Markets have been around for centuries, dating back to the days of early Greece when markets existed in the city squares where individuals brought out their wares to sell. This would have been similar to what we know of today as a Farmers Market. The general idea of the farmers market style commerce continued up until the 1800’s when cities began building covered market spaces and buildings. Back then local governments established market laws and constructed special buildings and spaces that demonstrated its commitment to protect citizens from spoiled food, high prices, food shortages, and merchandise that did not meet standard weight or measure. Sales of perishable goods were carried on openly, at specified times, so that anyone passing by may judge the quality of goods and witness transactions.
Open-air sheds in public markets and food exposed to the elements represented positive qualities in a market–where the product could be witnessed easily and where the food itself was literally open for public inspection. Food marketing was a public act–carefully orchestrated by local officials and the city’s food purveyors who were eager to achieve their mutual goal of provisioning the city. The concentration of food retailers under one roof had many advantages. Vendors could keep an eye on their competition; the municipal clerk could oversee the market; and customers could choose among several different merchants. The market house also created the conditions for synergism, the merchandising phenomenon that occurs when vendors benefit from selling in proximity to one another. The concept paved the way for the next generations of markets.

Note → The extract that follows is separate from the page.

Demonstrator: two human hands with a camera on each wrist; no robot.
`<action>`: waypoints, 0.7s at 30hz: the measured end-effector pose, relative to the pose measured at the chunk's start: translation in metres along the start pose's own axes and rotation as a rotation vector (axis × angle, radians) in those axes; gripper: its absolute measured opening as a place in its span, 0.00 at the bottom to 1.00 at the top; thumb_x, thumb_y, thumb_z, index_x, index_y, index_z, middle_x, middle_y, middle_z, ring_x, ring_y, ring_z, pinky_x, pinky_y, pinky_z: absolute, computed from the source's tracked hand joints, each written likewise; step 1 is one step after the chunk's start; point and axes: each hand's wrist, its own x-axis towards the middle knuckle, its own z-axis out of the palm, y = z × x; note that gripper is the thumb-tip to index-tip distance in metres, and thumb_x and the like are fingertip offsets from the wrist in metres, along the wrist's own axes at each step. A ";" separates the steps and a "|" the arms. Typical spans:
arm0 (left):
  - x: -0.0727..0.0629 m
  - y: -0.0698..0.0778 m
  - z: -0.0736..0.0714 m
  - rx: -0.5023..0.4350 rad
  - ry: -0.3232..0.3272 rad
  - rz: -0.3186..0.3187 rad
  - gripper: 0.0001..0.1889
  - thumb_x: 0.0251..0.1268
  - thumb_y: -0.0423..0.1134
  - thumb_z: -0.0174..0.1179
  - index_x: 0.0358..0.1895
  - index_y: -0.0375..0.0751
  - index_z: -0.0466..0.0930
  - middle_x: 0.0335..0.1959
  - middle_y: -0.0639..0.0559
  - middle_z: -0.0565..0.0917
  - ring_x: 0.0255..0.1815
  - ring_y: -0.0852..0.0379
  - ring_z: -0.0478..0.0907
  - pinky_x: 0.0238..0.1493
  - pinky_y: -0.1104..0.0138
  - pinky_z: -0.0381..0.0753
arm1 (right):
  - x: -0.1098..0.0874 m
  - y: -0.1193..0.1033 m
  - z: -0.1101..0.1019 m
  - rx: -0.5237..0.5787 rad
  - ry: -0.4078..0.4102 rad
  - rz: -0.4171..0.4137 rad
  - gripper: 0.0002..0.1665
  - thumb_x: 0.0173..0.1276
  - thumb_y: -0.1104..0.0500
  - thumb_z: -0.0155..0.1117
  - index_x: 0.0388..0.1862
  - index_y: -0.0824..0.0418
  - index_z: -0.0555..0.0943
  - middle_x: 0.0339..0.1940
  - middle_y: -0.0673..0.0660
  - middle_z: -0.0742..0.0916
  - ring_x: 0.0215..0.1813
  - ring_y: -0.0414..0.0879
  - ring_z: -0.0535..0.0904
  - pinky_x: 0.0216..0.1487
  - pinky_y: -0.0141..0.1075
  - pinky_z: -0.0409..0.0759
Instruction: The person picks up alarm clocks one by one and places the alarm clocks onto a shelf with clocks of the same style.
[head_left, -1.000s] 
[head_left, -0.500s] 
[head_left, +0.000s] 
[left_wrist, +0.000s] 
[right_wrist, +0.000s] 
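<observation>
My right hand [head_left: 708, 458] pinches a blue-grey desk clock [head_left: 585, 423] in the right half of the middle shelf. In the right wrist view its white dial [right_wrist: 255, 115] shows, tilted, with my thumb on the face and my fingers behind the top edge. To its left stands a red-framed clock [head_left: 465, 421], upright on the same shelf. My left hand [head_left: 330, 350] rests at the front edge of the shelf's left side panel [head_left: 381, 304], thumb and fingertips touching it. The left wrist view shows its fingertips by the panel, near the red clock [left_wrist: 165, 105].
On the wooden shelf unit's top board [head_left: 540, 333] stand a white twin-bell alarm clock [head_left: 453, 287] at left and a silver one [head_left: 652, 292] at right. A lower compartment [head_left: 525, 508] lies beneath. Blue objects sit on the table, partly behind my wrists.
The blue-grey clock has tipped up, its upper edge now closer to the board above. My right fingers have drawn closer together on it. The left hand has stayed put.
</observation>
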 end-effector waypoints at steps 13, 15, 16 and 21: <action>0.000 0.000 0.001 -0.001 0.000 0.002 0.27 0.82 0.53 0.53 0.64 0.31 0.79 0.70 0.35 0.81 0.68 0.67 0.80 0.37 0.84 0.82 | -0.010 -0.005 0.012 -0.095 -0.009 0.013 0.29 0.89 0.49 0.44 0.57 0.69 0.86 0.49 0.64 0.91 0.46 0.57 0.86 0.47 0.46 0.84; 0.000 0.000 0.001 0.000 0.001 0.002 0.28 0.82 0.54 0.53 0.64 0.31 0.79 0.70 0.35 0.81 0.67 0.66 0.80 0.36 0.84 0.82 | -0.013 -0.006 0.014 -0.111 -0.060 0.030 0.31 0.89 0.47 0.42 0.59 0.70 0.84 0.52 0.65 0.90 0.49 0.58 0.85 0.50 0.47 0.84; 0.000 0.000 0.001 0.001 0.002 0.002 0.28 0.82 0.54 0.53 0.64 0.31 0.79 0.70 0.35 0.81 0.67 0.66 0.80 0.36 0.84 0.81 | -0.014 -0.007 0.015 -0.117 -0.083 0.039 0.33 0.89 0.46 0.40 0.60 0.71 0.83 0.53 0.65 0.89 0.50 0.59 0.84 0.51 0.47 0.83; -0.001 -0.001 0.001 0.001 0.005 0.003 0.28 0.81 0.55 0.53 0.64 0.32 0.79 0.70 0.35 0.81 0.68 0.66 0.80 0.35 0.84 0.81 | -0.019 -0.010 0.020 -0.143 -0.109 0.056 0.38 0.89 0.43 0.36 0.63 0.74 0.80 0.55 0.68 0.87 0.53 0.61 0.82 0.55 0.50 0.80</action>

These public spaces and buildings were then surpassed by private enterprise in the early 1900’s with what became known as Supermarkets like A&P and Piggly Wiggly. Those early companies paved the way toward the next generation of Supermarkets like Publix, Winn Dixie and are again evolving into new concepts like Trader Joes and Whole Foods. In addition to these upscale market types, we see a retreat back to local and the concept of open air public markets like the rehabbed Reading Terminal Market in Philadelphia or the brand new North Market in Columbus Ohio. Farmers Markets have also found a resurgence in the cities as of recent. Public markets, whether open air or markets in buildings, offer more than just places to buy and sell fresh food, these buildings and spaces create a dynamic, open environment that encourages the transmission, exchange, and introduction, of new tastes and ingredients.